Portanto, é contraditório aumentar o número de horas que uma criança passa diante de um DVD ou jogos supostamente educativos com o argumento de não querer dispensar uma oportunidade de aprendizagem, quando sabemos que nesta idade o que importa não é o bombardeio de informação, mas a consolidação do vínculo de apego com os país, ou um outro cuidador que cumpra com as condições necessárias para poder assumir este trabalho. Quantos casos de neuromitos têm contribuído para retirar de seu sentido o trabalho das mães, dos pais, deixando-lhes acreditar que tinham que superestimular seus filhos em todos os momentos, e que este trabalho seria delegável a uma tela? Não há dúvida de que os neuromitos têm contribuído para alienar muitos pais de sua sensibilidade e bom-senso no exercício de sua maternidade e de sua paternidade. As relações interpessoais dão sentido à aprendizagem durante a infância e em grande parte da adolescência, porque configuram o nosso senso de identidade.
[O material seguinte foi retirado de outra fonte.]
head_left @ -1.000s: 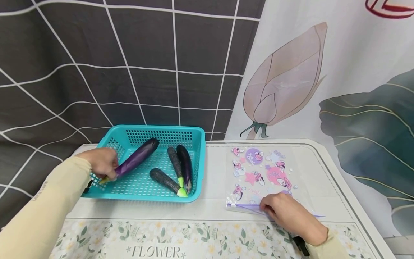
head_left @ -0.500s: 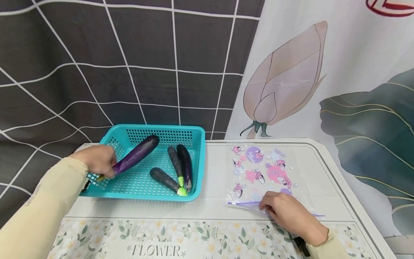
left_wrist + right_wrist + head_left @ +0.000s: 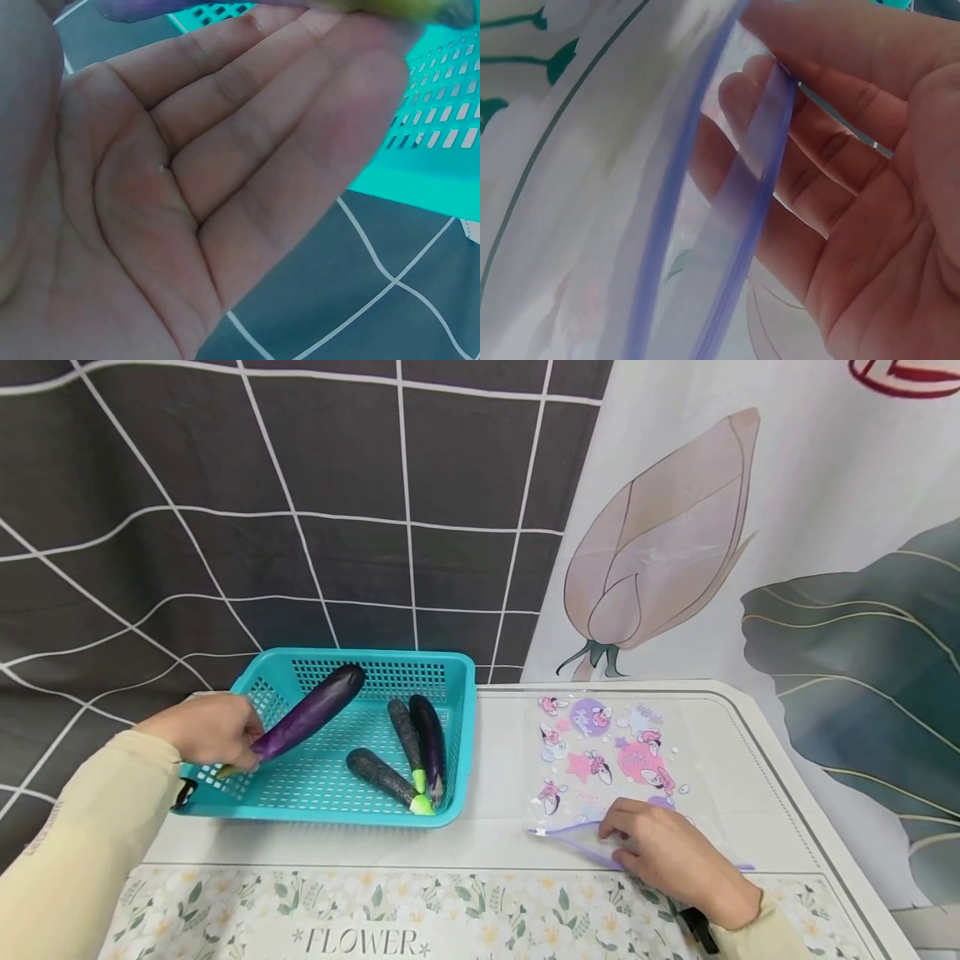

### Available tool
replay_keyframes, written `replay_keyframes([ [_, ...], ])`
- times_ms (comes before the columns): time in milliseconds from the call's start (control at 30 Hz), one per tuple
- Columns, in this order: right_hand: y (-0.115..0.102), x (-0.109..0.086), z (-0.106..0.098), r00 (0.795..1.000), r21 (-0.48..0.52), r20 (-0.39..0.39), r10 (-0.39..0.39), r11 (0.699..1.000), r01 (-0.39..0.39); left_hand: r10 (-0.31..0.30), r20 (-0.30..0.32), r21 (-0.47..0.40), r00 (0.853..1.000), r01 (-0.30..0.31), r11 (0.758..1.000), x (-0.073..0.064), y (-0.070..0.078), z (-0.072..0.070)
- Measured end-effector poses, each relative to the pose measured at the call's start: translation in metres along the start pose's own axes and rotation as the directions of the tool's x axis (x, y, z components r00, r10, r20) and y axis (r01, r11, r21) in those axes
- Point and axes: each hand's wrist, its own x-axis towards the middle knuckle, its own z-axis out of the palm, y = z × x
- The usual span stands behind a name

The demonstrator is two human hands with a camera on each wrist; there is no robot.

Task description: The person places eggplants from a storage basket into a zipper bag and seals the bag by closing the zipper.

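My left hand (image 3: 213, 731) grips a long purple eggplant (image 3: 311, 710) by its stem end and holds it slantwise over the left of a turquoise basket (image 3: 300, 814). In the left wrist view, the yellow-green stem (image 3: 420, 9) lies across the fingertips. Inside the basket lie a slim dark eggplant (image 3: 429, 743) and two speckled dark vegetables (image 3: 378, 774) with bright green ends. My right hand (image 3: 667, 856) holds the purple-edged mouth of a clear printed zip bag (image 3: 592, 768) lying flat. In the right wrist view the two purple edges (image 3: 671, 187) stand apart, with fingers (image 3: 739, 97) showing through the clear lip.
Beneath the basket and bag is a white table (image 3: 498, 760) with a floral strip (image 3: 465, 910) along the near side. A dark gridded curtain (image 3: 337, 468) hangs behind the basket, and a pale flower-printed curtain (image 3: 795, 485) behind the bag.
My left hand has shifted left and slightly up with the eggplant, whose far end has risen. At the bag, the right thumb and fingers have spread and the purple edges have parted.
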Motion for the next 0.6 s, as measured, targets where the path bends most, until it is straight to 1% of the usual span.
replay_keyframes([
  [167,0.0,0.0,0.0,1.0,-0.005,-0.003,-0.008,1.0,0.008,0.008,-0.003,-0.052,1.0,-0.009,0.999,-0.005,0.001,-0.002],
  [367,-0.002,0.001,0.002,1.0,-0.018,-0.021,-0.015,1.0,0.015,0.013,-0.016,-0.062,1.0,-0.014,0.998,-0.01,0.003,-0.003],
  [500,-0.002,0.002,0.003,0.999,-0.032,-0.039,-0.023,0.999,0.022,0.055,-0.057,-0.035,0.997,-0.057,0.998,-0.015,0.006,-0.002],
  [600,-0.003,0.002,0.003,0.999,-0.036,-0.049,-0.023,0.999,0.021,0.098,-0.097,-0.001,0.991,-0.098,0.995,-0.019,0.009,-0.003],
])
Quantas expectativas frustradas poderíamos ter evitado se fôssemos realistas, se o ponto de partida da educação fosse a busca da perfeição de que cada aluno é capaz, não aquele que nos vendem os neuromitos. Cabe questionar se os neuromitos podem ter algo a ver com o desinteresse para ensinar o aluno. Sem perceber o nível do problema, a criança pode perguntar a si mesma: por que e para que aprender se essa aprendizagem não me dá oportunidades para entrar em sintonia com o que eu preciso? Para que aprender se essa aprendizagem me pede perfeições das quais não sou capaz?
Em conclusão, pais, educadores, colégios e outros agentes da educação, temos que aplicar o bom-senso, rigor, e, especialmente, o perene princípio de prudência, que nem tudo que reluz é ouro. Os métodos educativos não são verdadeiros por serem inovadores, são inovadores por serem verdadeiros. E os métodos são verdadeiros por responder o que exige a natureza do aluno e por fundamentar-se em evidências, mas não por obedecer aos desejos da novidade, aos sedutores argumentos de venda ou às pseudológicas econômicas da indústria da pseudoeducação.